[Date Prev][Date Next][Thread Prev][Thread Next][Date Index][Thread Index]
Re: [PATCH v2 1/2] migration: Split await_return_path_close_on_source
From: |
Peter Xu |
Subject: |
Re: [PATCH v2 1/2] migration: Split await_return_path_close_on_source |
Date: |
Wed, 2 Aug 2023 12:19:32 -0400 |
On Wed, Aug 02, 2023 at 11:36:43AM -0300, Fabiano Rosas wrote:
> This function currently has a straight-forward part which is waiting
> for the thread to join and a complicated part which is doing a
> qemu_file_shutdown() on the return path file.
>
> The shutdown is tricky because all calls to qemu_file_shutdown() set
> f->last_error to -EIO, which means we can never know if an error is an
> actual error or if we cleanly shutdown the file previously.
>
> This is particularly bothersome for postcopy because it would send the
> return path thread into the retry routine which would wait on the
> postcopy_pause_rp_sem and consequently block the main thread. We
> haven't had reports of this so I must presume we never reach here with
> postcopy.
>
> The shutdown call is also racy because since it doesn't take the
> qemu_file_lock, it could NULL-dereference if the return path thread
> happens to be in the middle of the critical region at
> migration_release_dst_files().
After you rework the thread model on resume, shall we move
migration_release_dst_files() into the migration thread to be after the
pthread_join()?

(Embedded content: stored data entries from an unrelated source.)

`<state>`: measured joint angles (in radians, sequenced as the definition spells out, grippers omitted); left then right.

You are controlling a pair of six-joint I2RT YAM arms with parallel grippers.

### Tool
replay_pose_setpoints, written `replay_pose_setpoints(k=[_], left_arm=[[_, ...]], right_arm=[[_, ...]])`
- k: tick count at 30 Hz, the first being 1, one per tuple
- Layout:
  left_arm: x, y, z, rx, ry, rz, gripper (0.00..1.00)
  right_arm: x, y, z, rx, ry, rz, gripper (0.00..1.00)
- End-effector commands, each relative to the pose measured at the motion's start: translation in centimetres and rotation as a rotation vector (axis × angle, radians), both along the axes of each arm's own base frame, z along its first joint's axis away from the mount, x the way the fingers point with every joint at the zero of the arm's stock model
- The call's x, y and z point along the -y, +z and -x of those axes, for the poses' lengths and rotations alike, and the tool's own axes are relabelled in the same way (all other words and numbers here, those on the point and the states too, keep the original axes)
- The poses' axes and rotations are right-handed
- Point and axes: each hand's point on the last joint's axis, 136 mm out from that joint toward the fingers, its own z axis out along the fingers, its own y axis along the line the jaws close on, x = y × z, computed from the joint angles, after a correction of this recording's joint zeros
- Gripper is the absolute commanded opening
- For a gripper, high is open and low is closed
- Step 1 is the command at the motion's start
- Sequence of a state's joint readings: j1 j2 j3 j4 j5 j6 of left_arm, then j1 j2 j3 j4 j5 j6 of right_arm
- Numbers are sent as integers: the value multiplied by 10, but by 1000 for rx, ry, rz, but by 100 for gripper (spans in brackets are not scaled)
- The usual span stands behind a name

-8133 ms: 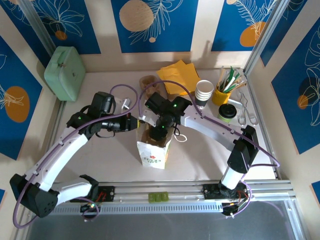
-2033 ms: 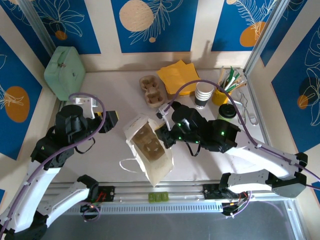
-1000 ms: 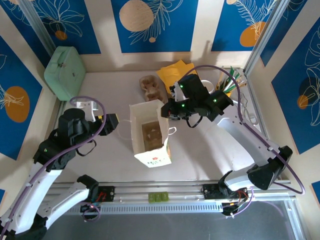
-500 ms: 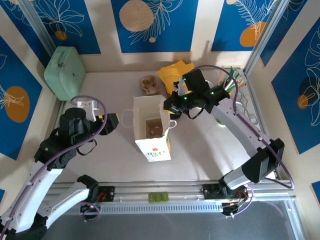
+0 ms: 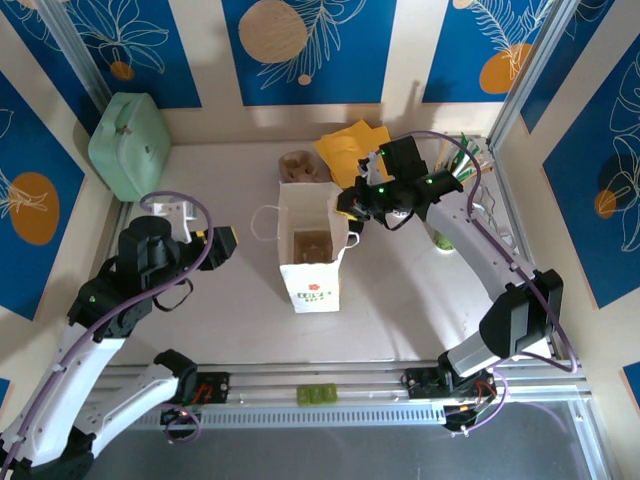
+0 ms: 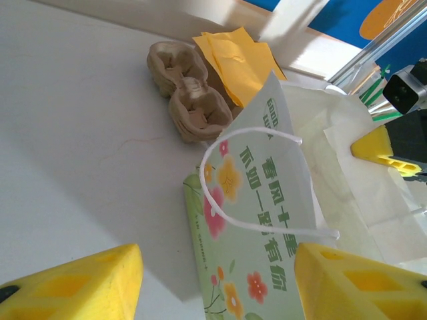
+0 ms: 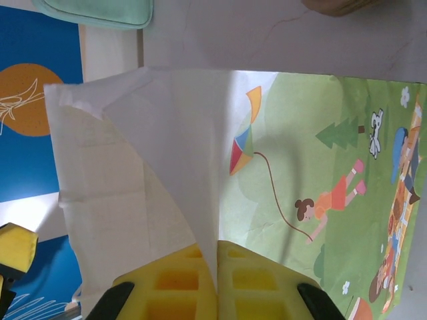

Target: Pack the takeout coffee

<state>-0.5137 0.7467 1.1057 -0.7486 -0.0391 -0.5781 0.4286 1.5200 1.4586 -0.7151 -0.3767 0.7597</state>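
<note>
A white paper bag [image 5: 313, 283] stands upright and open at the table's middle, with a brown cardboard tray at its bottom. My right gripper [image 5: 350, 207] is shut on the top of its right wall; in the right wrist view the gripper [image 7: 217, 267] pinches the thin white paper beside the bag's printed side [image 7: 313, 153]. My left gripper [image 5: 226, 245] hangs open to the left of the bag, apart from it; its wrist view has the gripper [image 6: 217, 287] facing the bag's floral side [image 6: 267, 233]. A sliver of the takeout coffee's light-green side [image 5: 441, 240] peeks out beside the right arm.
A cardboard cup carrier [image 5: 297, 166] and yellow napkins [image 5: 352, 145] lie behind the bag. A mint-green box [image 5: 130, 140] stands at the back left. A yellow cup of straws [image 5: 462, 165] sits at the back right, partly behind the right arm.
The right gripper has drawn the bag's rim toward the back right, and the bag has gone from leaning to upright, shifting slightly right. The left arm has stayed still.
</note>
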Motion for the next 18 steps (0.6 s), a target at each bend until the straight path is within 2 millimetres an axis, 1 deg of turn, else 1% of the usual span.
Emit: replay_pose_setpoints(k=[1,9,11,14,16,18], left_arm=[[-5,6,3,16,12,-7,62],[-6,5,5,16,13,-9,62],[-7,5,5,14,16,-8,62],[-7,5,5,11,16,-8,62],[-7,6,5,13,16,-8,62],[-7,6,5,13,16,-8,62]], right_arm=[[-2,-3,-3,4,46,-25,0],[15,-15,-12,1,33,22,8],[19,-17,-13,-2,23,29,14],[24,-15,-15,1,17,36,27],[26,-11,-13,9,27,35,35],[30,-6,-13,15,24,45,41]])
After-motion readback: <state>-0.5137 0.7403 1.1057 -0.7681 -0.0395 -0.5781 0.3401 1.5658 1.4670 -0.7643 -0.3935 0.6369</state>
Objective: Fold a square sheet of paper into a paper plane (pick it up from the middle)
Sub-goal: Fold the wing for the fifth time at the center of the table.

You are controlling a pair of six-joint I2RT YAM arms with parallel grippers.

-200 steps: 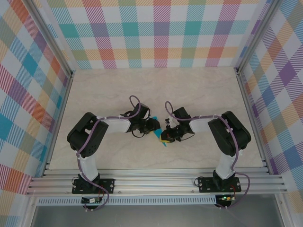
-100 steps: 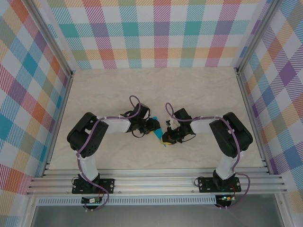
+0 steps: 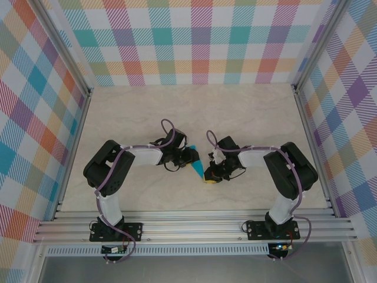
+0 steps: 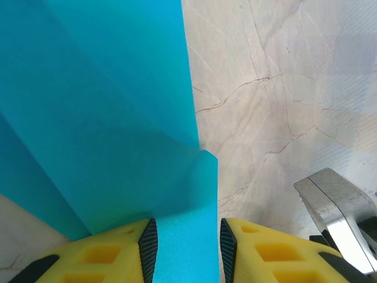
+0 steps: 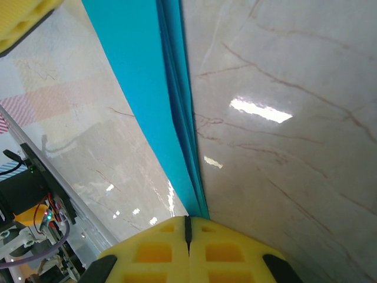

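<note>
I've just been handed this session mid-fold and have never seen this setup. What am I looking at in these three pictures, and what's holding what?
These are two robot arms bolted at the near edge of a marbled table. The overhead picture looks down from behind them: left arm on the left, right arm on the right, meeting in the middle over a partly folded teal paper. The other two pictures come from cameras on the wrists, so the yellow fingers at the bottom are each arm's own. The right gripper is shut on the paper's layered edge. The left gripper has its fingers apart, with the paper lying across the gap.
</note>
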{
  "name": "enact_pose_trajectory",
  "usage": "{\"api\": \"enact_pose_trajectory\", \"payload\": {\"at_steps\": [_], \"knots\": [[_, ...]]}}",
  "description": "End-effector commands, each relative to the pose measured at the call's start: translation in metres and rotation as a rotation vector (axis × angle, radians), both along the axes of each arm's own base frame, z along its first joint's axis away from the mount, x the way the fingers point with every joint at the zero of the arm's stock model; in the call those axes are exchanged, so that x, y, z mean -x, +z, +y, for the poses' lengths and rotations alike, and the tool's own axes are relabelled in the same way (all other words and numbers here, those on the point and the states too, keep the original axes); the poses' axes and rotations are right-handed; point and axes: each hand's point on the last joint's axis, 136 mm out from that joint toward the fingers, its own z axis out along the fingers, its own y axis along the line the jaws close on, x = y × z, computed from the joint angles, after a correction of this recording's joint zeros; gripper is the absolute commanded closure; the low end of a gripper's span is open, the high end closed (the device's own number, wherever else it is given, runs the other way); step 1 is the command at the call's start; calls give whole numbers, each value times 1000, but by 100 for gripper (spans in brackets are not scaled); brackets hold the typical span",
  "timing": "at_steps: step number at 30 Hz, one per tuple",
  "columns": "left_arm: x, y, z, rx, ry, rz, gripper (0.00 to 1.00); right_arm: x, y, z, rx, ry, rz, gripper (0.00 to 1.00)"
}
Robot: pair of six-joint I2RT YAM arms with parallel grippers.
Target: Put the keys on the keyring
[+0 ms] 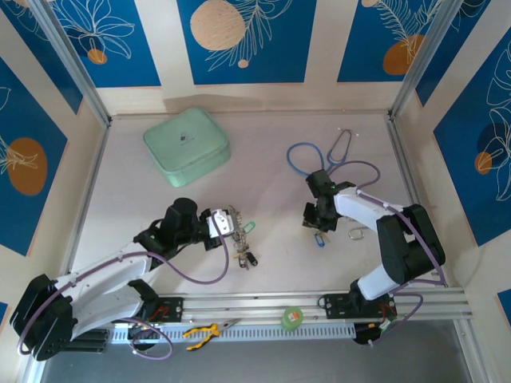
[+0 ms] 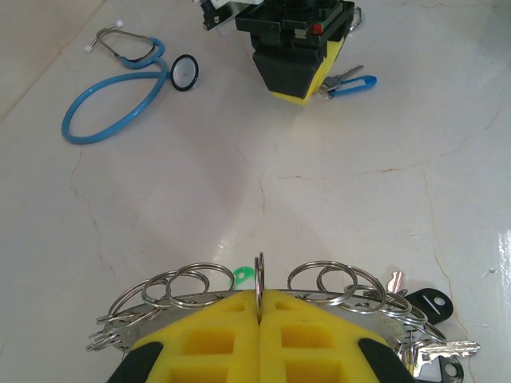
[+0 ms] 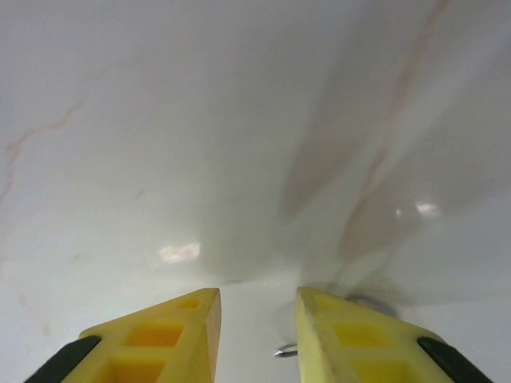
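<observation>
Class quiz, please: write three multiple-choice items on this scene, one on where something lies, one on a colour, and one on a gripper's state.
1. Where on the table does the mint case lie?
A far left part; B beside the right arm's base; C between the two arms' bases.
2. What colour is the tubing of the stethoscope?
A red; B blue; C black.
3. The fingers of the left gripper are:
A apart and empty; B shut on the keyring; C shut on a pair of pliers.

Answers:
1. A, the top view shows it far from the arms, on the left.
2. B, its tube loop is blue.
3. B, the ring stands clamped edge-on between them.
</observation>
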Motion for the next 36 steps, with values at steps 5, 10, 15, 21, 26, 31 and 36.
{"api": "enact_pose_trajectory", "payload": {"at_steps": [5,10,15,21,26,31,36], "knots": [[7,-2,-3,-4,-43,-3,100,26,17,7,11,16,43,66],[8,-2,-3,-6,-44,-2,100,20,22,-15,162,-44,-7,61],[9,0,-3,-5,-47,-6,100,25,15,-19,330,-24,36,60],[10,-1,-2,-8,-49,-7,100,26,3,-15,384,-6,63,60],[10,-1,-2,-8,-49,-7,100,22,-4,-8,370,18,77,60],[10,-2,-2,-12,-50,-8,100,22,-4,-13,401,21,77,67],[10,-2,-1,-16,-50,-8,100,22,0,-16,420,23,67,86]]}}
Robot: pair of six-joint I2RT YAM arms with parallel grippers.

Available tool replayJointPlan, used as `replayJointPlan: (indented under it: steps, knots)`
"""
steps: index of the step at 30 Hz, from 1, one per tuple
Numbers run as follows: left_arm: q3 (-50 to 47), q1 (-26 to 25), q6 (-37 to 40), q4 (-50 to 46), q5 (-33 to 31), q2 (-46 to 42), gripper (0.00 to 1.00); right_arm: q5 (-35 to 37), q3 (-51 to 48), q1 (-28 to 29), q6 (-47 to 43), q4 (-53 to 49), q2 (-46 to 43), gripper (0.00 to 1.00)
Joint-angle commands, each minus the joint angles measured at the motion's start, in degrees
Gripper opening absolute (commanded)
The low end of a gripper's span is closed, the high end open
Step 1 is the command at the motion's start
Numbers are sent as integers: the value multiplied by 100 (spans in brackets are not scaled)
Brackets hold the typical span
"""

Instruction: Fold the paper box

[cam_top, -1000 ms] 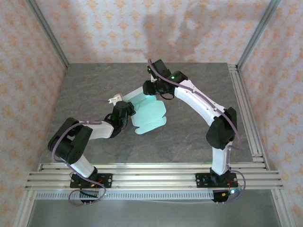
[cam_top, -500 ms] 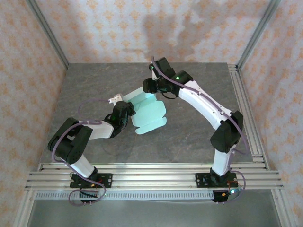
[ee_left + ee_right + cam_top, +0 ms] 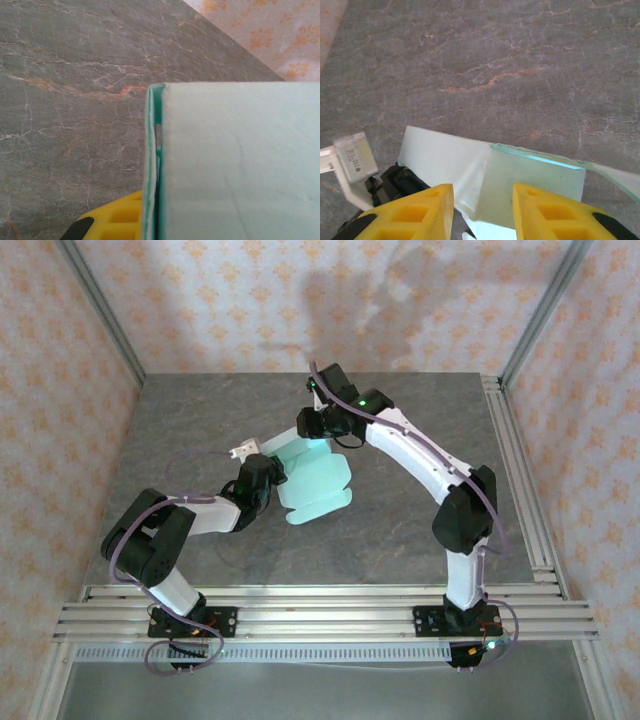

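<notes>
left hand (image 3: 271, 473) tight on paper box (image 3: 320, 486)

The box (image 3: 315, 483) lies on the tabletop (image 3: 420, 530), a little toward 11 o'clock from its middle. The left hand (image 3: 274, 480) is at the box's 9 o'clock edge, clamped on it. The right hand (image 3: 316, 443) hangs over the box's 12 o'clock edge, its fingers (image 3: 410, 210) apart above a panel. The left hand sits near, at about 8 o'clock from the right hand. The left arm (image 3: 160, 540) reaches in from the tabletop's 7 o'clock, the right arm (image 3: 440, 480) from 5 o'clock.
</notes>
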Motion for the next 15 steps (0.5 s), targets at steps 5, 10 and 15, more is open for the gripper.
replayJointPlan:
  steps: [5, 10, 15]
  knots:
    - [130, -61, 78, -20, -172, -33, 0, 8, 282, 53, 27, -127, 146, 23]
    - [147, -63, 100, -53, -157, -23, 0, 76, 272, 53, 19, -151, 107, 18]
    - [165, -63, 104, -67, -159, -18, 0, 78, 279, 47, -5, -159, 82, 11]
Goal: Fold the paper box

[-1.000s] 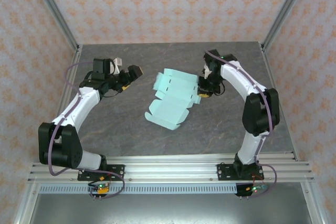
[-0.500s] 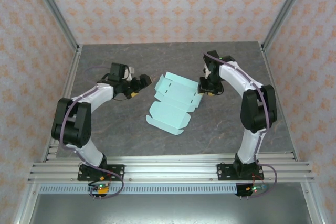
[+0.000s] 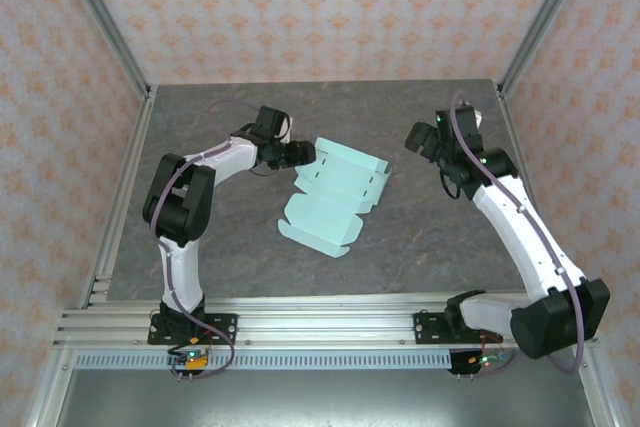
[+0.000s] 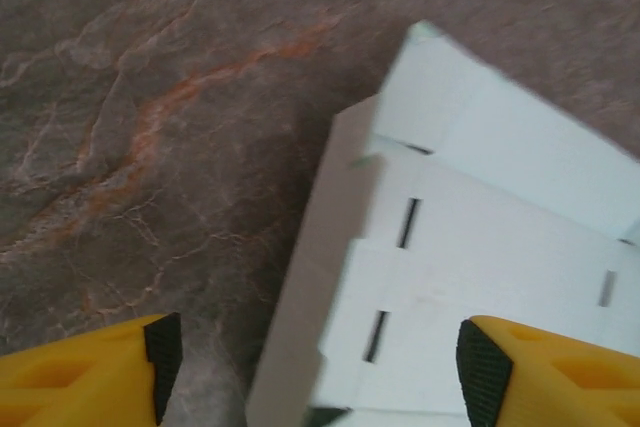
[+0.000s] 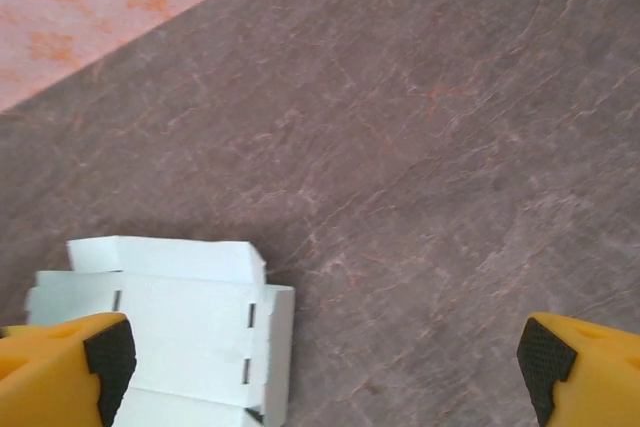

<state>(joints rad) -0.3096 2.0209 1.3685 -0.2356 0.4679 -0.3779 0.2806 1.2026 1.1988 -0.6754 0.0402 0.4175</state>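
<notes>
The paper box (image 3: 335,192) is a pale mint die-cut sheet, partly folded, lying mid-table with slotted panels and raised side flaps. My left gripper (image 3: 300,154) is at its upper-left edge. In the left wrist view that gripper (image 4: 312,372) is open, its yellow fingers (image 4: 90,372) standing either side of an upturned flap of the box (image 4: 480,237) without touching it. My right gripper (image 3: 418,137) hovers to the right of the box, apart from it. In the right wrist view it (image 5: 325,372) is open over bare table, with the box (image 5: 170,332) at lower left.
The grey marbled table (image 3: 230,247) has free room on all sides of the box. An aluminium rail (image 3: 330,319) carrying both arm bases runs along the near edge. Frame posts and patterned walls close the left, right and far sides.
My right gripper let go of the box's right edge, opened wide and drew back to the right. My left arm swung right until its gripper reached the box's upper-left edge.
</notes>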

I assume then we don't even need a mutex to protect it?
>
> Move this more complicated part of the code to a separate routine so
> we can wait on the thread without all of this baggage.
I think you mentioned "some nuance" on having mark_source_rp_bad() in
await_return_path_close_on_source(), I did remember I tried to look into
that "nuance" too a long time ago but I just forgot what was that. Great
if you can share some details.
>
> Signed-off-by: Fabiano Rosas <farosas@suse.de>
> ---
> migration/migration.c | 46 +++++++++++++++++++++++++------------------
> 1 file changed, 27 insertions(+), 19 deletions(-)
>
> diff --git a/migration/migration.c b/migration/migration.c
> index 91bba630a8..58f09275a8 100644
> --- a/migration/migration.c
> +++ b/migration/migration.c
> @@ -2038,6 +2038,25 @@ static int open_return_path_on_source(MigrationState
> *ms,
> /* Returns 0 if the RP was ok, otherwise there was an error on the RP */
> static int await_return_path_close_on_source(MigrationState *ms)
> {
> + if (!ms->rp_state.rp_thread_created) {
> + return 0;
> + }
> +
> + trace_await_return_path_close_on_source_joining();
> + qemu_thread_join(&ms->rp_state.rp_thread);
> + ms->rp_state.rp_thread_created = false;
> + trace_await_return_path_close_on_source_close();
> + return ms->rp_state.error;
> +}
> +
> +static int close_return_path_on_source(MigrationState *ms)
> +{
> + int ret;
> +
> + if (!ms->rp_state.rp_thread_created) {
> + return 0;
> + }
Can we still rely on the await_return_path_close_on_source() check, so as
to dedup this one?
> +
> /*
> * If this is a normal exit then the destination will send a SHUT and the
> * rp_thread will exit, however if there's an error we need to cause
> @@ -2051,11 +2070,12 @@ static int
> await_return_path_close_on_source(MigrationState *ms)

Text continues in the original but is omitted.